--- Input data ---

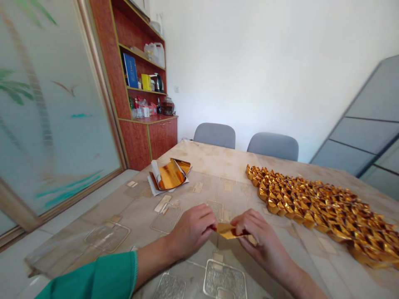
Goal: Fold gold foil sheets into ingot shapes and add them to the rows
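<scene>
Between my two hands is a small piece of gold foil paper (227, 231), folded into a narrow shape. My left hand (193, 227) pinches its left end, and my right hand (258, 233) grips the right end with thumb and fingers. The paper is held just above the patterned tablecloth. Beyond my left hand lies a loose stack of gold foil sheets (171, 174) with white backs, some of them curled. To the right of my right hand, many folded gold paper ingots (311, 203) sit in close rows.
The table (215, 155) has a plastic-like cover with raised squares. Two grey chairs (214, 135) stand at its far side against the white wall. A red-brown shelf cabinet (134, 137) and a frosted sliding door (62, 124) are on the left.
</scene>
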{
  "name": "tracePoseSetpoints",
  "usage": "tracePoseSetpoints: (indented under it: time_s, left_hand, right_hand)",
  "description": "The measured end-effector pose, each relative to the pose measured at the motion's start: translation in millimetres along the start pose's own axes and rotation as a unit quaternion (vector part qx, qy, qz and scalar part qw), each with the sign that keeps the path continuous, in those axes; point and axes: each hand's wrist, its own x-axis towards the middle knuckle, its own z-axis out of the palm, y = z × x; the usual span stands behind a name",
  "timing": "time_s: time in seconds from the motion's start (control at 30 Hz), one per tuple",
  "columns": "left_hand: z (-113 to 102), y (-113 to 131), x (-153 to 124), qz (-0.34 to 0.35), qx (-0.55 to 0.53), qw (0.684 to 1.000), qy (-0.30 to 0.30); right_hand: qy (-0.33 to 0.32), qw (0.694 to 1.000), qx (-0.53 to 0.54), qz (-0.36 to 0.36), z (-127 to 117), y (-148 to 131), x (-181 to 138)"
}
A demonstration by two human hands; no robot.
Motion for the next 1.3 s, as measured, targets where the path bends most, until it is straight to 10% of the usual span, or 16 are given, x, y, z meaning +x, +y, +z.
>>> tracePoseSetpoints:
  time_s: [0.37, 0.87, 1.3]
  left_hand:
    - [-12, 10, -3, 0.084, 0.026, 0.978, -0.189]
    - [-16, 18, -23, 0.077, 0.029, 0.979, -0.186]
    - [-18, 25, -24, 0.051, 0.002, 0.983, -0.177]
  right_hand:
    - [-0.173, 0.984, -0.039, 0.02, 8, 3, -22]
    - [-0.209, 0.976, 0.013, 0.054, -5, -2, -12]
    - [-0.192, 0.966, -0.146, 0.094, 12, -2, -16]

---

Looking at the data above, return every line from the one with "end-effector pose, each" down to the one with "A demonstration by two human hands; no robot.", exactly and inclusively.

  "description": "The measured end-effector pose, each relative to the pose measured at the motion's start: translation in millimetres along the start pose's own axes and rotation as a unit quaternion (vector part qx, qy, qz and scalar part qw), each with the sign that keeps the path continuous, in those axes; point and axes: each hand's wrist, its own x-axis towards the middle knuckle, its own z-axis out of the palm, y = z × x; the usual span stands behind a name",
  "timing": "time_s: time in seconds from the motion's start (control at 30 Hz), one per tuple",
  "columns": "left_hand: z (-113 to 102), y (-113 to 131), x (-153 to 124), qz (-0.34 to 0.35), qx (-0.55 to 0.53), qw (0.684 to 1.000), qy (-0.30 to 0.30); right_hand: qy (-0.33 to 0.32), qw (0.694 to 1.000), qx (-0.53 to 0.54), qz (-0.36 to 0.36), z (-127 to 117), y (-148 to 131), x (-181 to 138)"
}
A demonstration by two human hands; no robot.

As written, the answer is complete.